*Task item*.
After locating the line that contains "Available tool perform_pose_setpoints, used" in the records below, write out exactly that line and each line after it through the one that contains "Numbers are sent", and nothing else.

*Data shown*.
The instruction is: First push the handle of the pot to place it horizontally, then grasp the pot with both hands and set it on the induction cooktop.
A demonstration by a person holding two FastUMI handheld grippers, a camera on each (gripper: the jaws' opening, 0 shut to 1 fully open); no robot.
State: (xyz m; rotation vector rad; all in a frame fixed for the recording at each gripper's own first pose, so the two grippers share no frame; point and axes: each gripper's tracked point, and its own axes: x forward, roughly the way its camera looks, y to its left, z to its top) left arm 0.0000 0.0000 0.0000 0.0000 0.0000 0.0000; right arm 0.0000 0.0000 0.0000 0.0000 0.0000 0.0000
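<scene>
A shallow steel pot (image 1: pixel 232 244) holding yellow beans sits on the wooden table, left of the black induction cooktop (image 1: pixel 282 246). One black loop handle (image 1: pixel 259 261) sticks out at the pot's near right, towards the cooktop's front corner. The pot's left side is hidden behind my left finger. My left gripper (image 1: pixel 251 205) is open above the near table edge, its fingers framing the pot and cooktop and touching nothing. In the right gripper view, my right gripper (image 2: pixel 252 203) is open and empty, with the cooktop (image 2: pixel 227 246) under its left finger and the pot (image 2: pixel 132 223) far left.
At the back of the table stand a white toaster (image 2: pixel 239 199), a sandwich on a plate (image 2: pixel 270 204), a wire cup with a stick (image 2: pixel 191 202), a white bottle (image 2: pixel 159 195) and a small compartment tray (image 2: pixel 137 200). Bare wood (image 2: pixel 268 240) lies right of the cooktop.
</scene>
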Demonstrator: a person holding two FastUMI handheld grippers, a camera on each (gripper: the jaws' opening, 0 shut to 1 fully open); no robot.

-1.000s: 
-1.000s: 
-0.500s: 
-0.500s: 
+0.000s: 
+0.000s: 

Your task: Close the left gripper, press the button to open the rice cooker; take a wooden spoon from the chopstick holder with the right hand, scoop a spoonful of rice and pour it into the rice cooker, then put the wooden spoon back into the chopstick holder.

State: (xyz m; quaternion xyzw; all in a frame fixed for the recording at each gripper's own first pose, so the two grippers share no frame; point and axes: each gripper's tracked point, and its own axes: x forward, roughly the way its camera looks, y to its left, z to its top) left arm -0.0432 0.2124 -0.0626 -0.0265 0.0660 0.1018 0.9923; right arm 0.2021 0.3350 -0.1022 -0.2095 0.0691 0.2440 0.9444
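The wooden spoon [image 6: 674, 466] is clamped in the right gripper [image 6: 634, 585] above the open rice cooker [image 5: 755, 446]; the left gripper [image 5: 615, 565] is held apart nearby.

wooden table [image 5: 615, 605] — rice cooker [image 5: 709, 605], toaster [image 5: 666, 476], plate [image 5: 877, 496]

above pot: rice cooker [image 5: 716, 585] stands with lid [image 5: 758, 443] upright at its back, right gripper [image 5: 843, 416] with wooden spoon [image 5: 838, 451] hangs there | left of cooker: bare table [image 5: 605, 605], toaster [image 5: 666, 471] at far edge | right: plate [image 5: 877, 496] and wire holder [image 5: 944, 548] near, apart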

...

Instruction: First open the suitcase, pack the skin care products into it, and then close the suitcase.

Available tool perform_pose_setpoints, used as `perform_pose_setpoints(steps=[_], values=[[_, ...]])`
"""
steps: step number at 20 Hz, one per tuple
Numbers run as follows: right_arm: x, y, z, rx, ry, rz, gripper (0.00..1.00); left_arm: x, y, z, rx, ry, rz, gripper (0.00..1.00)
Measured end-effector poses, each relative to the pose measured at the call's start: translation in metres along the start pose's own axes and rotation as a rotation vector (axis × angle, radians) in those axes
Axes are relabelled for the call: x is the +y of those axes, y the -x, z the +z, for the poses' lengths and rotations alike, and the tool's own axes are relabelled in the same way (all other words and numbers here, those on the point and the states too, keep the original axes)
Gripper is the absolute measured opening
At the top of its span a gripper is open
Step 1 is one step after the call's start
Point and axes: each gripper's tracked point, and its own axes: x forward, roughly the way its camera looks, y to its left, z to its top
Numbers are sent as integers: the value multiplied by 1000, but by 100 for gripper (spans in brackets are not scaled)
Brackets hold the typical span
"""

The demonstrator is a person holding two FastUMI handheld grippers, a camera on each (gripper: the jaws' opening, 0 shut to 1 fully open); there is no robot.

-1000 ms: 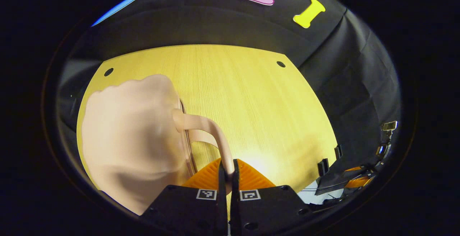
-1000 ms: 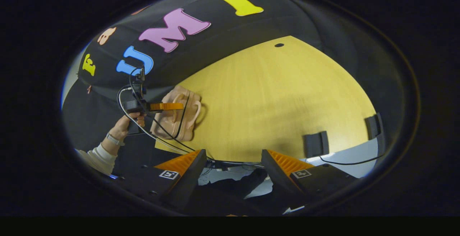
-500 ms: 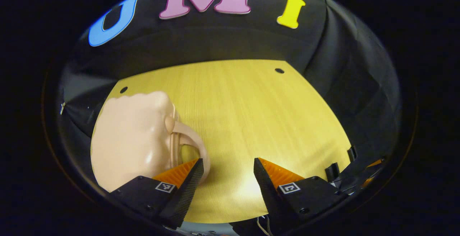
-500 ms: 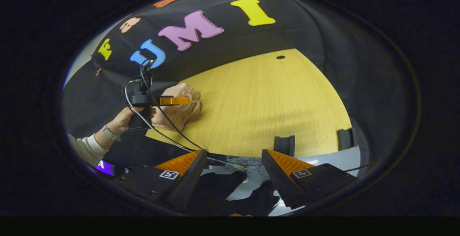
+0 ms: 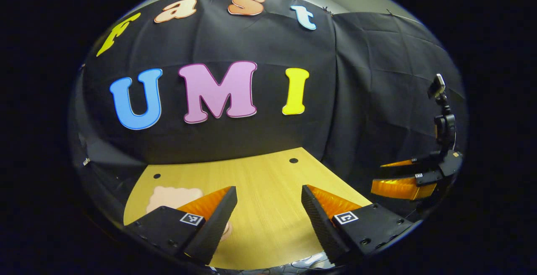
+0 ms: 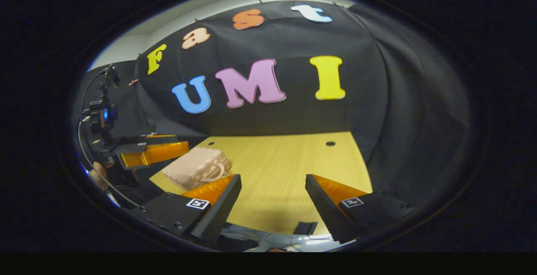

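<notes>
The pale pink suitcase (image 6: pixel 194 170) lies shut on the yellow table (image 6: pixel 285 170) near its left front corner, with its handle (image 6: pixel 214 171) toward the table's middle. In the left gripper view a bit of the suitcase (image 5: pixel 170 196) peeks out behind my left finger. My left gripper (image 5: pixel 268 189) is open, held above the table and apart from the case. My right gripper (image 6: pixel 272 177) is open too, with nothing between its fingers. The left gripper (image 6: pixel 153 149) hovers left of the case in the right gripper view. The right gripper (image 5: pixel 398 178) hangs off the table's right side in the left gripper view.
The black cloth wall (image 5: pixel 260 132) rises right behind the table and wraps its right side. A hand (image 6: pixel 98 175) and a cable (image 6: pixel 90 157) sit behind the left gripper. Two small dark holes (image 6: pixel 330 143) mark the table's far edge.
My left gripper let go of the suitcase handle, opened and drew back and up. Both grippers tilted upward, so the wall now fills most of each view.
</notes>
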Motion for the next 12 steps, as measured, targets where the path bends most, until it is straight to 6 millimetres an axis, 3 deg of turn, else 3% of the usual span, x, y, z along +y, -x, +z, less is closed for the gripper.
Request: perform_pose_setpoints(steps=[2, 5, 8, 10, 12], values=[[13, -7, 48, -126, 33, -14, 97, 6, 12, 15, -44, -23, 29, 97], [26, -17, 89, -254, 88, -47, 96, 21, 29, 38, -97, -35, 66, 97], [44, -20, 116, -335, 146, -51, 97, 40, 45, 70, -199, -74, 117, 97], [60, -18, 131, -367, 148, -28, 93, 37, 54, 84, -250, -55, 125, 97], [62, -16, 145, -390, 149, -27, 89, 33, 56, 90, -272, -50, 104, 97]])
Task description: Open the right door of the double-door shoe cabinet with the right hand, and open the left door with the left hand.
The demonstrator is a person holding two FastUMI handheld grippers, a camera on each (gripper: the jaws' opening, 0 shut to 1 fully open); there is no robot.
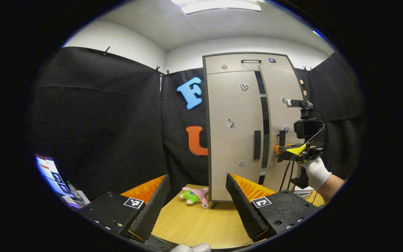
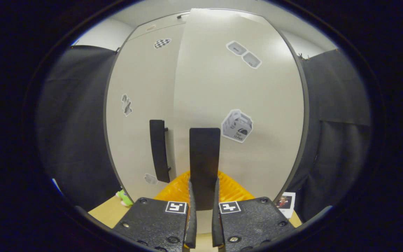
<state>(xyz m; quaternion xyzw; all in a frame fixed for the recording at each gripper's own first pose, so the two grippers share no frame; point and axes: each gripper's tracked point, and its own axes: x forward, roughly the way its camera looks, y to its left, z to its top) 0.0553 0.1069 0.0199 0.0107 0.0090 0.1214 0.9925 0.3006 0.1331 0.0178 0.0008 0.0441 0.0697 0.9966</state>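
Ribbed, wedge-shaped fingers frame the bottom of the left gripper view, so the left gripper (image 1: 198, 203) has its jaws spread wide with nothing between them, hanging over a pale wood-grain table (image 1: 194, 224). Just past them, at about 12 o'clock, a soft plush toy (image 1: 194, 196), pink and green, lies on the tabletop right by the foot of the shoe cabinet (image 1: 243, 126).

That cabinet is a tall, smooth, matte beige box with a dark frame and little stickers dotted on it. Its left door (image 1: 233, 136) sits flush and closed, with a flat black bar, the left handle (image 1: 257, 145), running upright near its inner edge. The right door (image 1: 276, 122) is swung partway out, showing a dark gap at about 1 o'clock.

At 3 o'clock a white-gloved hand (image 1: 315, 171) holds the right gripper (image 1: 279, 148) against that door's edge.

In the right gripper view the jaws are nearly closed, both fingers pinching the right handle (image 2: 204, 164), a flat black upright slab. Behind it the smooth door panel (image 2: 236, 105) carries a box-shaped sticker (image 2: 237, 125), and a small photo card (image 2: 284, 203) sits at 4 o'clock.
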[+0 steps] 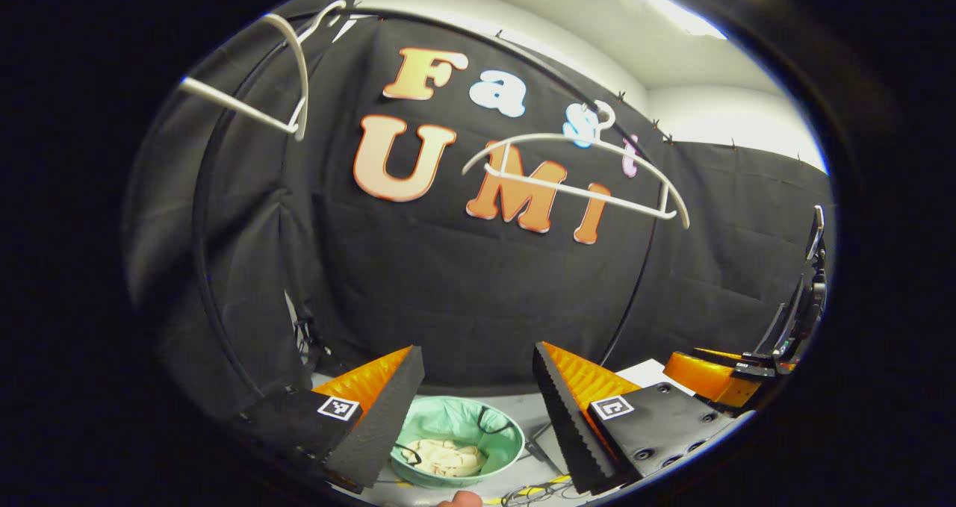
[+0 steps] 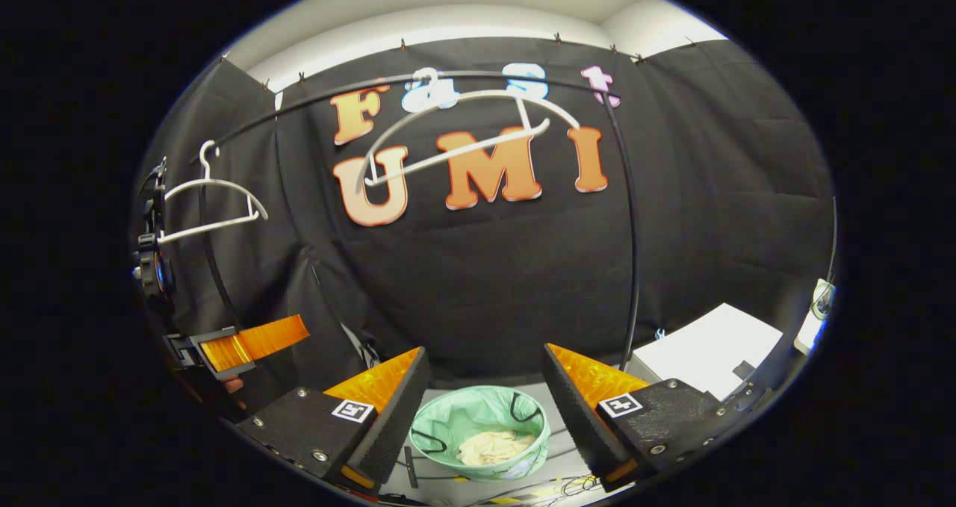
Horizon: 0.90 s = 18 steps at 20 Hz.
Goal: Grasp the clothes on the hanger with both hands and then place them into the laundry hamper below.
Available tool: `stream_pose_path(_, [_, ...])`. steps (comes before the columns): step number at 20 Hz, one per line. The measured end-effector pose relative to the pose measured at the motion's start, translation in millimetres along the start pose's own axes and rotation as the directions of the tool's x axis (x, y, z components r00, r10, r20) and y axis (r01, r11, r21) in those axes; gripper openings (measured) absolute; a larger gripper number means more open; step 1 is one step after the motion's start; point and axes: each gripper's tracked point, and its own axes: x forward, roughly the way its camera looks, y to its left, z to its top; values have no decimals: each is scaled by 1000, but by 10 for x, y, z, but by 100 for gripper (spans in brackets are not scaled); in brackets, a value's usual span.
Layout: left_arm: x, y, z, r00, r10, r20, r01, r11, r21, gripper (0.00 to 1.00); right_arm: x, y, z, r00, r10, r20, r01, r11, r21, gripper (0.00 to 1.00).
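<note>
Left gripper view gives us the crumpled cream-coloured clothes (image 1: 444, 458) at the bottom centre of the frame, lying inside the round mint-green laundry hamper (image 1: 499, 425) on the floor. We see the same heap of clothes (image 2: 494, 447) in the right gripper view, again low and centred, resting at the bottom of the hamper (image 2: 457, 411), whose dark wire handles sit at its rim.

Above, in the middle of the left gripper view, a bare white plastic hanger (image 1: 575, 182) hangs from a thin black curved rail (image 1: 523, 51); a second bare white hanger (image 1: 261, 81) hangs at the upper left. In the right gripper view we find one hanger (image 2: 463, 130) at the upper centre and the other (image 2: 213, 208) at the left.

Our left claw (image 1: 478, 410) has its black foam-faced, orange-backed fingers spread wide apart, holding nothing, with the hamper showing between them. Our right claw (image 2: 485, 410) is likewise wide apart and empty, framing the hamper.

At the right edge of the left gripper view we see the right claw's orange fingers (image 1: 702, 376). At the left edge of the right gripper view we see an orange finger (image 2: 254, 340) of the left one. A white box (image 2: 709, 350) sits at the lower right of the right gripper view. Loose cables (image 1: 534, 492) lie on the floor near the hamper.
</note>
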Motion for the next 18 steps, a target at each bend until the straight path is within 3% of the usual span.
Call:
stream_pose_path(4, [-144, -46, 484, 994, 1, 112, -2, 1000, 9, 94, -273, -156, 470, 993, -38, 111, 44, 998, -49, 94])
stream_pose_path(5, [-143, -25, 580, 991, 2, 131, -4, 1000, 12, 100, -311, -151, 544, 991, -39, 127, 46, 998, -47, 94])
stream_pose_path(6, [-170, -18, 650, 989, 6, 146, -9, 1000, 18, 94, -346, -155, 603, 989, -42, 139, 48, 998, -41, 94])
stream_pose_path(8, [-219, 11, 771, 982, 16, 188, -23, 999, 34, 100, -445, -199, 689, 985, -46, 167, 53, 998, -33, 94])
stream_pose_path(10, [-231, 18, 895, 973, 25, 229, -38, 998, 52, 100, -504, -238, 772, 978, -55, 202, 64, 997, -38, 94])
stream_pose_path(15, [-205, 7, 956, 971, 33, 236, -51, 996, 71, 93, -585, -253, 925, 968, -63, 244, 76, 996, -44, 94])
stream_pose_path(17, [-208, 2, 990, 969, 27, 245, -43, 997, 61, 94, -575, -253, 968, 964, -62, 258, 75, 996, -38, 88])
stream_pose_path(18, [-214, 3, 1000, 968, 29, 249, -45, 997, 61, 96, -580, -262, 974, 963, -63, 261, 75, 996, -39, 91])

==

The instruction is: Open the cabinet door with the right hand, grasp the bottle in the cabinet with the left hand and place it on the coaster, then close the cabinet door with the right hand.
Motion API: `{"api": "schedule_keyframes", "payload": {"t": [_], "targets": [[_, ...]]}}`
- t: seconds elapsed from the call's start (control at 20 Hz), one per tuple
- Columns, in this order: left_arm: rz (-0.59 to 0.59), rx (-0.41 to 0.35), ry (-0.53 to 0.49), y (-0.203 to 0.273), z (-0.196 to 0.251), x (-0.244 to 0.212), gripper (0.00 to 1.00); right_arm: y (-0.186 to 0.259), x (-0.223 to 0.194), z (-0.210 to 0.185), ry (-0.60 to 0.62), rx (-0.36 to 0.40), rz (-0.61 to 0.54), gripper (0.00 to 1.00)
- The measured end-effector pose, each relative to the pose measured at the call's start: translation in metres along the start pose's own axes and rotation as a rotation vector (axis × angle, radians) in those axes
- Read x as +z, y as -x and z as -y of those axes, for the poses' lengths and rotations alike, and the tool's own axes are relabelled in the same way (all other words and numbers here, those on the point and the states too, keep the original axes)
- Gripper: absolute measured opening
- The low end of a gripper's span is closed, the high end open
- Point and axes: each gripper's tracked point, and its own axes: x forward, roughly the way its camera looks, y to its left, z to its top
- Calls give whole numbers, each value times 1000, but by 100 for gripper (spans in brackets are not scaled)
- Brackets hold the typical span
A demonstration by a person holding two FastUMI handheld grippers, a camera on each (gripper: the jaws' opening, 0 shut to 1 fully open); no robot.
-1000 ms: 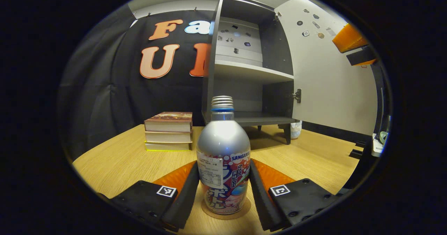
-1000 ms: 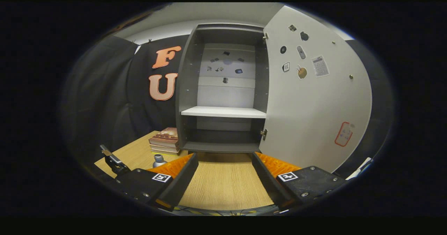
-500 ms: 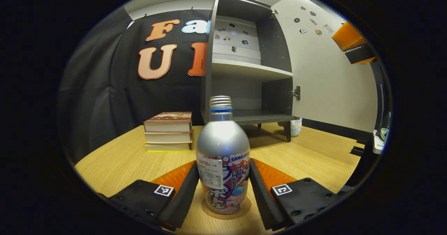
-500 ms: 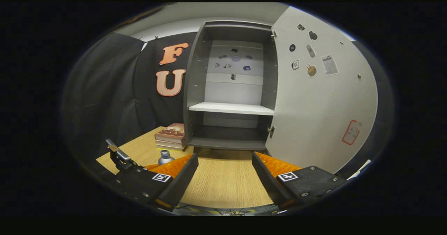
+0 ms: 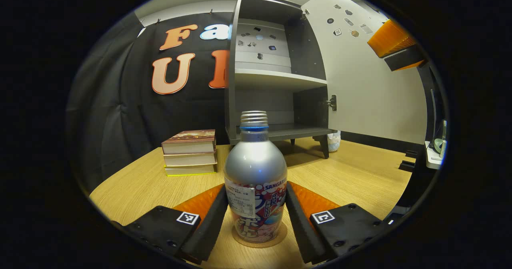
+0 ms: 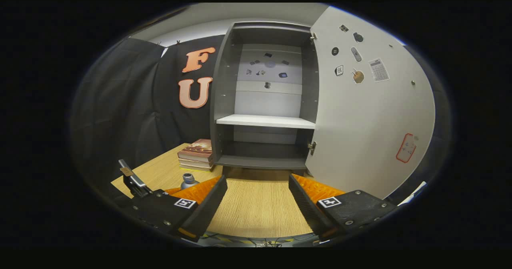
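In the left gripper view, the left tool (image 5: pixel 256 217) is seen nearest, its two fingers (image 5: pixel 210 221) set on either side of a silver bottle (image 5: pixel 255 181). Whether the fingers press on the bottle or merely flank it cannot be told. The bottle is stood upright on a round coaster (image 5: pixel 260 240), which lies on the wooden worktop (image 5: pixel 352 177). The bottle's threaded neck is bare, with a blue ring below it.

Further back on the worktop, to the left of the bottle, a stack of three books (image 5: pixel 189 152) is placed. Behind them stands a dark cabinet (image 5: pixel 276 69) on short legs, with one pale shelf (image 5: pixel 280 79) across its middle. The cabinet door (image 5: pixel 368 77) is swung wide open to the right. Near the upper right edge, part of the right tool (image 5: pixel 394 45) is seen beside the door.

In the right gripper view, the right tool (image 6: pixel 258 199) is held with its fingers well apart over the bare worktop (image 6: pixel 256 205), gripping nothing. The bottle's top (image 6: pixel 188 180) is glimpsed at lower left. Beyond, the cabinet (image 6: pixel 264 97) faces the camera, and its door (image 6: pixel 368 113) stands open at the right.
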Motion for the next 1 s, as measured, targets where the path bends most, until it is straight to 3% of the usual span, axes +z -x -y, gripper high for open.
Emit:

*Written answer*.
Available tool perform_pose_setpoints, used as `perform_pose_setpoints(steps=[_], values=[[_, ...]])`
"""
steps: step number at 20 Hz, one per tuple
Numbers run as follows: right_arm: x, y, z, rx, ry, rz, gripper (0.00..1.00); left_arm: x, y, z, rx, ry, rz, gripper (0.00..1.00)
Measured end-effector poses, each relative to the pose measured at the call's start: translation in metres along the start pose's own axes and rotation as a rotation vector (axis × angle, radians) in those axes
Axes are relabelled for the call: x is the +y of those axes, y the -x, z the +z, for the poses' lengths and rotations alike, and the tool's own axes are relabelled in the same way (all other words and numbers here, those on the point and the states too, keep the original axes)
Gripper is the absolute measured opening
At the top of its span a gripper is open
Step 1 is one step after the call's start
Point and axes: each gripper's tracked point, and its own axes: x forward, roughly the way its camera looks, y to its left, z to its top
Numbers are sent as integers: the value multiplied by 1000, but by 100 for gripper (spans in brackets are not scaled)

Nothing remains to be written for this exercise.